WeeklyWorker

07.12.2000

ISO Zimbabwe

Defend worker MP

The expected attacks against Munyaradzi Gwisai, the socialist MP for Highfield, Harare, have begun with a vengeance.

Comrade Gwisai, a member of the International Socialist Organisation, sister of the Socialist Workers Party in Britain, was elected to the Zimbabwe parliament last June as a representative of the Movement for Democratic Change. He has just returned from a speaking tour in Britain, where he addressed SWP and Socialist Alliance meetings.

In an interview with the Weekly Worker just after his victory, comrade Gwisai made clear his view that the MDC, set up by the Zimbabwe trade union movement, had since become dominated by bourgeois forces, and he fully expected that both the ISO and himself would become a target of the right wing, who were looking to break the party completely from its working class roots (July 6).

Ironically, it was the Weekly Worker interview which fanned the flames of the already smouldering witch hunt - directed not only against comrade Gwisai, but also against other ISO comrades. MDC Mpopoma district secretary Lazarus Moyo, a leading ISO member in Bulawayo, had been suspended from the party for being a "speaker at an ISO meeting" on August 5.

At this meeting, according to Socialist Worker (Zimbabwe version), comrade Gwisai "called upon workers, peasants and war veterans to seize commercial farms on their own, but ignore Mugabe's cynical resettlement process" (November). The pro-government Sunday News seized on this radical departure from official MDC policy, which is for the setting up of a commission of 'experts' to examine the land question. Hoping to cause difficulties for the opposition, it ran a front page story under the headline, "MDC MP embraces Mugabe land stance" (August 6).

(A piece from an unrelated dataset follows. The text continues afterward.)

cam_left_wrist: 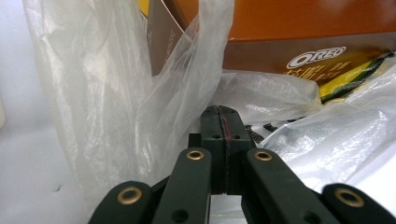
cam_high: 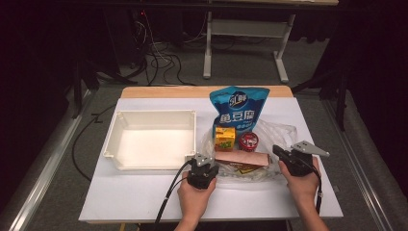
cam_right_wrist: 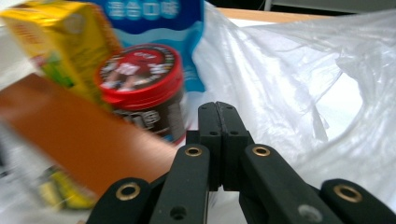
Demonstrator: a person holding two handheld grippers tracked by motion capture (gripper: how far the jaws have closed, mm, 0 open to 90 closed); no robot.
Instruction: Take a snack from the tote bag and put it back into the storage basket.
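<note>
Left gripper (cam_left_wrist: 219,114) has its jaws pressed together, looks like it's pinching the clear plastic bag (cam_left_wrist: 116,93) at its near left edge. Right gripper (cam_high: 284,155) is squeezed closed too, by the bag's right side. Brown Oreo box (cam_high: 240,158) lies longways between them, groceries just behind.

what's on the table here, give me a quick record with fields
surface: white table top
left side: empty white bin
middle: clear plastic bag around a brown box, yellow carton, red-lidded jar
behind: blue pouch, upright
left gripper: shut, at the bag's left edge
right gripper: shut, at the bag's right edge
</note>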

A furious Morgan Tsvangirai, the MDC leader, denounced comrade Gwisai as "wayward" and threatened to force an immediate by-election in Highfield. It was at this point that the Harare press picked up on the Weekly Worker interview, running highly selective excerpts and focusing on comrade Gwisai's clear explanation of the class and other divisions in the MDC, which must, sooner or later, force a split between its bourgeois and working class elements.

National MDC chair Milton Gwetu fumed: "The ISO cannot continue to be operational within the MDC ... They are fighting a secret war and we don't want such people in our party. These people want to destroy the MDC." In fact it is the MDC's leadership that is becoming rapidly out of touch with its mass working class support.

Tsvangirai himself remains popular through his reputation as a past leader of the Zimbabwe Congress of Trade Unions, but his party has been usurped by an alliance of sections of the black middle class and anti-Mugabe white farmers. International capital too is hoping that the MDC can be shaped into a reliable alternative governing party to replace the increasingly corrupt and inept Zimbabwe African National Union (Patriotic Front), which has headed the country since its liberation from the racist regime of Ian Smith two decades ago.

In response to the attacks comrade Gwisai called a mass meeting in Highfield at the Machipisa shopping centre, open to all his constituents, on August 31. He stated that, as a revolutionary, he, along with the ISO, stood for the "principle of recall" and would "resign from parliament with immediate effect if the meeting gave him a vote of no confidence" (Zimbabwe Socialist Worker November). The 4,000-strong gathering - almost entirely working class - unanimously supported him and explicitly endorsed the ISO position of working within the MDC.

Tsvangirai was forced to retreat, saying that perhaps he had "overreacted". The privately owned Daily News, having previously published vitriolic attacks advising Gwisai to cross over to Zanu-PF (he was clearly a "communist", after all), now changed tack somewhat: "The Movement for Democratic Change member of parliament for Highfield is one of the most colourful politicians to emerge on the Zimbabwe political landscape for a long time" (September 4).

It went on: "What many may find intriguing is Gwisai's apparent relationship with international socialism, as leader of the Socialist International [sic] in this country. This raised even more eyebrows when his interview appeared in the British Communist Party's Workers' Weekly [sic] ..."

Now it seems there is room for all sorts in the MDC - even such an 'eccentric' as comrade Gwisai. The editorial concluded: "An openness of debate of the issues is vital if [the MDC] are not to be tarred with the same brush as the other big party in parliament, whose intolerance of dissent has plunged that party (and the country) into its present state of political and economic uncertainty."

It remains to be seen how long the Daily News, and the MDC itself, will continue to permit "openness" and claim to oppose "intolerance" in the face of comrade Gwisai's insistence on proclaiming his revolutionary socialism and support for the mass action of the working class and peasantry.

Workers must rally to the defence of comrade Gwisai and the ISO and insist that the MDC leadership put working class interests first, not those of the bourgeoisie and international capital.